Die Videoanalyse, die der Coach vor dem körperlichen Training angesetzt hatte, konnte offenbar dazu beitragen, dass den Spielern bewusst wurde, gegen Heidenheim auch mit einer Portion Glück zu den drei Punkten gekommen zu sein, selbst wenn die Effektivität in der Offensive schon meisterlich war.
Neue Ausrichtung trägt erste Früchte
„Wenn man einen neuen Weg einschlägt, einen radikalen Umbruch vollzieht, dann geht so eine Entwicklung einfacher und schneller vonstatten, wenn man gleichzeitig Punkte holt“, hat Schultz treffend erkannt. Gerade nach dem ernüchternden Pokalaus in Elversberg hätten zwei Niederlagen in den ersten Punktspielen in der Tat einige Zweifel wachsen lassen, ob die Neuausrichtung sich wirklich auf diese Weise erfolgreich umsetzen lässt.

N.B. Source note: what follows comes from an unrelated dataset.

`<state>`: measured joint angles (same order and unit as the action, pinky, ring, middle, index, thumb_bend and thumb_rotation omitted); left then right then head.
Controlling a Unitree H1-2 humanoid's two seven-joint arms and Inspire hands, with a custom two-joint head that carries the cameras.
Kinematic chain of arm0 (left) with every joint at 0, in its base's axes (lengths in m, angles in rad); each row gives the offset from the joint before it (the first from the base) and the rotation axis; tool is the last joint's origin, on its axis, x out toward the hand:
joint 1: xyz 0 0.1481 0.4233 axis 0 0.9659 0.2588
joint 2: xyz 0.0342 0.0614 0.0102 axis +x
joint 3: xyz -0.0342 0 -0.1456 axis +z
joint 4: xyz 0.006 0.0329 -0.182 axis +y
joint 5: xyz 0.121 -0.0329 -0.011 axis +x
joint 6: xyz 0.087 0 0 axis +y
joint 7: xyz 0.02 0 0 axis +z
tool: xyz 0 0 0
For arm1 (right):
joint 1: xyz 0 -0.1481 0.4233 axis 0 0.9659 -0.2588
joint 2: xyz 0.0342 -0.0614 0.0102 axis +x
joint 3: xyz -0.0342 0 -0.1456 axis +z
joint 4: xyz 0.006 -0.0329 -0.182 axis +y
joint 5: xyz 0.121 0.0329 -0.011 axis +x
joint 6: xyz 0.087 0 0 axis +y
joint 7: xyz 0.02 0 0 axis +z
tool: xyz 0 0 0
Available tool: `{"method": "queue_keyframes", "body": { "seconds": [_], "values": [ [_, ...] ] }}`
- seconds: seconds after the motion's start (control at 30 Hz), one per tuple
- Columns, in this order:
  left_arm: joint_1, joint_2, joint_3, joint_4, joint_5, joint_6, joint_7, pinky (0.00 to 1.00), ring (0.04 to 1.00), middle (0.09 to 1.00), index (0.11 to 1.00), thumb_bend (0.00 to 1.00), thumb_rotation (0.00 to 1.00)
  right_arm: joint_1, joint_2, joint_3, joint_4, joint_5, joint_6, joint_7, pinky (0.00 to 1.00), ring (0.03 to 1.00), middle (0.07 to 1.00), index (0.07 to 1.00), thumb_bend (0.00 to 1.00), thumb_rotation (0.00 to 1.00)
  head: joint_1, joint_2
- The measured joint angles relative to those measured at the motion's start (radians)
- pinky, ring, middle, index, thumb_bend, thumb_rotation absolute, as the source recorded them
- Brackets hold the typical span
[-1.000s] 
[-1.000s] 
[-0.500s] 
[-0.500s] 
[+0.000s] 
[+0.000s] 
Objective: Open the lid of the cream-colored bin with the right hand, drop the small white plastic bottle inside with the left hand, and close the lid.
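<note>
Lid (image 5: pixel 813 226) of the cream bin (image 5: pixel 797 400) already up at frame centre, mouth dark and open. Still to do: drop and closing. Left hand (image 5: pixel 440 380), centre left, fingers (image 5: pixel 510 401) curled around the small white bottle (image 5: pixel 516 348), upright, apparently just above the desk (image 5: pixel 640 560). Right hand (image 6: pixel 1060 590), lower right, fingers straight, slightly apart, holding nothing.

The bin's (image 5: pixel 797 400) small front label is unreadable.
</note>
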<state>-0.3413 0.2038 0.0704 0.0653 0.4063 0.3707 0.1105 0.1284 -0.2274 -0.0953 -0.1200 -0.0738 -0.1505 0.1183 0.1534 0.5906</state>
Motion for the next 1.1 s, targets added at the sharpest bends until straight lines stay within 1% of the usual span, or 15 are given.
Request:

Nach dem 2:2 in Bochum und dem 4:2 gegen Heidenheim, also vier Punkten gegen hoch eingeschätzte Kontrahenten, aber ist festzuhalten, dass die neue Ausrichtung erste Früchte trägt und für den weiteren Saisonverlauf vielversprechend ist. Eine wichtige Rolle dabei spielt offenbar, dass sich durch die erheblichen personellen Veränderungen die internen Hierarchie-Verhältnisse ebenfalls stark verändert haben. Trainer Schultz verriet jetzt, dass bei mancher Personalentscheidung genau dies auch mit voller Absicht geschehen ist.
Viele Neuzugänge
„Wir haben uns bewusst im Sommer dazu entschieden, den einen oder anderen Spieler mehr abzugeben, der in der Hierarchie ganz oben stand“, sagte er nach dem Sieg gegen Heidenheim. Gemeint haben dürfte er neben Urgestein und Vize-Kapitän Jan-Philipp Kalla (34) vor allem auch Johannes Flum (32) und Waldemar Sobota (33), die selbst gern geblieben wären, bei aller Loyalität und charakterlicher Anständigkeit aber in den vergangenen Jahren als Führungsspieler auch Gesichter einer unbefriedigenden sportlichen Entwicklung der Mannschaft waren.
Starke Laufwerte
- Rennen: Die 124,64 Kilometer, die die St.-Pauli-Profis beim 4:2 gegen Heidenheim zurücklegten, sind der bisherige Bestwert der Zweiten Liga in dieser Saison. Im Kalenderjahr 2020 legten nur Bundesliga-Aufsteiger Arminia Bielefeld und Hannover 96 noch mehr Kilometer innerhalb einer Partie zurück. Es war zudem die beste Laufleistung St. Paulis seit dem 1:0 beim 1. FC Nürnberg am 11. September 2017 (125,41 km).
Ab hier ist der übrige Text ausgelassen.